CM7 on a D2 i was hoping i would be able to use theme engine so i wouldnt have to flash the zip everytime i throw a new nighly on. Eh oh well.....once you get permission if you could throw it up that would be awesome. Thanks


----------



## Stetsonaw (Jun 8, 2011)

Sure thing dude!


----------



## raidzero (Jun 10, 2011)

afaik, you can definitely modify layout XML's via the theme chooser. The only thing you cannot do are classes.dex mods


----------



## Stetsonaw (Jun 8, 2011)

yeah, some apps just get screwy though. I'll have to poke around to see what i can find, and see what Barry modified in his version, which can be found below.
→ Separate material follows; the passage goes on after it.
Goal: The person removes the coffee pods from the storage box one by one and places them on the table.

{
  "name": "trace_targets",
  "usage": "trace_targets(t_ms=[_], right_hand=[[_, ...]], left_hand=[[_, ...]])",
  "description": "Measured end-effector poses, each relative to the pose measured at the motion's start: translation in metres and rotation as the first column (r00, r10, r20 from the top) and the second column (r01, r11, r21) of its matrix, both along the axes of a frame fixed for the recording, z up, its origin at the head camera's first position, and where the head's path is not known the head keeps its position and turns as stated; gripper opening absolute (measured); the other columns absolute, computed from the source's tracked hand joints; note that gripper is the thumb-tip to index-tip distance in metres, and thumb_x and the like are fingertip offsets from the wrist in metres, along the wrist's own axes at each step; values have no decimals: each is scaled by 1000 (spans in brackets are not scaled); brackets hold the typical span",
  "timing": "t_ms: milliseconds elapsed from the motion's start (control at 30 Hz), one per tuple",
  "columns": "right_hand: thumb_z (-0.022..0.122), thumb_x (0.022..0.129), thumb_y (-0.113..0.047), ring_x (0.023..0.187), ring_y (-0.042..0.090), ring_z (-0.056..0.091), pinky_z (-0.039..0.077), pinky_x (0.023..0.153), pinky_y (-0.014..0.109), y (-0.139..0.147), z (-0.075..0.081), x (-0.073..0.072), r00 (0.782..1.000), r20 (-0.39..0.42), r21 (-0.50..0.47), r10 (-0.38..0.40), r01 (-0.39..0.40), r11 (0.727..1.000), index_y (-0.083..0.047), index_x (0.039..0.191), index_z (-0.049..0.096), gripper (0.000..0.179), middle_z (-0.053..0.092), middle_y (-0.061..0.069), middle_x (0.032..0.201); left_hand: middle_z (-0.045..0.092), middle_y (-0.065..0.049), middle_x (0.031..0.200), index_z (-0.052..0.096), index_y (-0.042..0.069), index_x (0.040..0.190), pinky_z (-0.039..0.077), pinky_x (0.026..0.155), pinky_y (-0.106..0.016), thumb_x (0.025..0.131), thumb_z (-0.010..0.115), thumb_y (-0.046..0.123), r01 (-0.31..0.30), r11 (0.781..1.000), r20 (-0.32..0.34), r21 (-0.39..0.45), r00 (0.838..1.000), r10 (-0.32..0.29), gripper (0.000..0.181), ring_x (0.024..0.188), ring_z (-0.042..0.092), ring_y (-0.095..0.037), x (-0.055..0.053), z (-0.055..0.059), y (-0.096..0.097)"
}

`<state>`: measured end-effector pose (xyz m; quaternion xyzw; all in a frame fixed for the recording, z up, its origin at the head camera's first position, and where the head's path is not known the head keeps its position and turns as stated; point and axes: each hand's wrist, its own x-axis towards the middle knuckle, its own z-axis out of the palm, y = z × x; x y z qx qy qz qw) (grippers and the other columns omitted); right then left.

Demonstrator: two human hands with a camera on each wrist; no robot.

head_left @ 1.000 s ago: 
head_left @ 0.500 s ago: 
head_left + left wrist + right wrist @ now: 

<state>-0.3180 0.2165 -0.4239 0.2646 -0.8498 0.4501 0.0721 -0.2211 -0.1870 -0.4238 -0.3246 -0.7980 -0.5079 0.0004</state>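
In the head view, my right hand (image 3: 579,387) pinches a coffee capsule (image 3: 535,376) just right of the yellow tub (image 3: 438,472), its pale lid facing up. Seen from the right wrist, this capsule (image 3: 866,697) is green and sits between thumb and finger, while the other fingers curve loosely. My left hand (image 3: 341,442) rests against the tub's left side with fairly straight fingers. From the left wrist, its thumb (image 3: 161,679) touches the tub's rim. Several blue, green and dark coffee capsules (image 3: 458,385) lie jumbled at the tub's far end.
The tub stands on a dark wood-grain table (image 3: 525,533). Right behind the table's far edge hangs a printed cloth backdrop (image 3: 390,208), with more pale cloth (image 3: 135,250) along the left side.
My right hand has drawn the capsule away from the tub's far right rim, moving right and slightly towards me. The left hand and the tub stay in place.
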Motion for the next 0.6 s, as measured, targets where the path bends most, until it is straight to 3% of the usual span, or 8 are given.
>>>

Gtalk v1.3 with Voice and Video for Gingerbread - Droid Forums


----------



## APPLEEATER (Jun 30, 2011)

I had to switch it from amend script to edify script to get it flashed in Clockwork 3.1.0.2 Thunderbolt. I do not take any credit for this inversion but here's a link for anyone on Recovery 3.XXXX and up.

Edify script version:
http://db.tt/VrusPT7


----------



## Stetsonaw (Jun 8, 2011)

Just mounting system wouldn't work?

Sent from 1885


----------



## Not_So_There (Aug 2, 2011)

I am attempting to install this version of talk on the fascinatemtd version of CM7 2.3.5, nightly #6 (I also tried under a previous 2.3.4 version). I copy the files over manually with root explorer replacing them, correct the file permissions, I also reboot and clear cache and dalvik cache. After I replace the file and reboot any previous links to talk no longer work and there are no other versions showing up under a different name. Also of note there is no libtalk_jin.so file to overwrite after installing the rom.

Edit: I was never able to get this to work by copying the files manually but I was able to get it working on my version of cm7 by mounting system first in cwm before applying the file.


----------



## sonami (Jul 16, 2011)

"APPLEEATER said:


> I had to switch it from amend script to edify script to get it flashed in Clockwork 3.1.0.2 Thunderbolt. I do not take any credit for this inversion but here's a link for anyone on Recovery 3.XXXX and up.
> 
> Edify script version:
> http://db.tt/VrusPT7


Can you repost this? Link is dead, thanks.

Sent from my TBolt using my f***cking thumbs...


----------



## Stetsonaw (Jun 8, 2011)

sonami said:


> Can you repost this? Link is dead, thanks.
> 
> Sent from my TBolt using my f***cking thumbs...


Here's the same one. http://dl.dropbox.com/u/8287845/Themed Apps/Gtalk_1.3_w_Video_Inverted_TBolt.zip


----------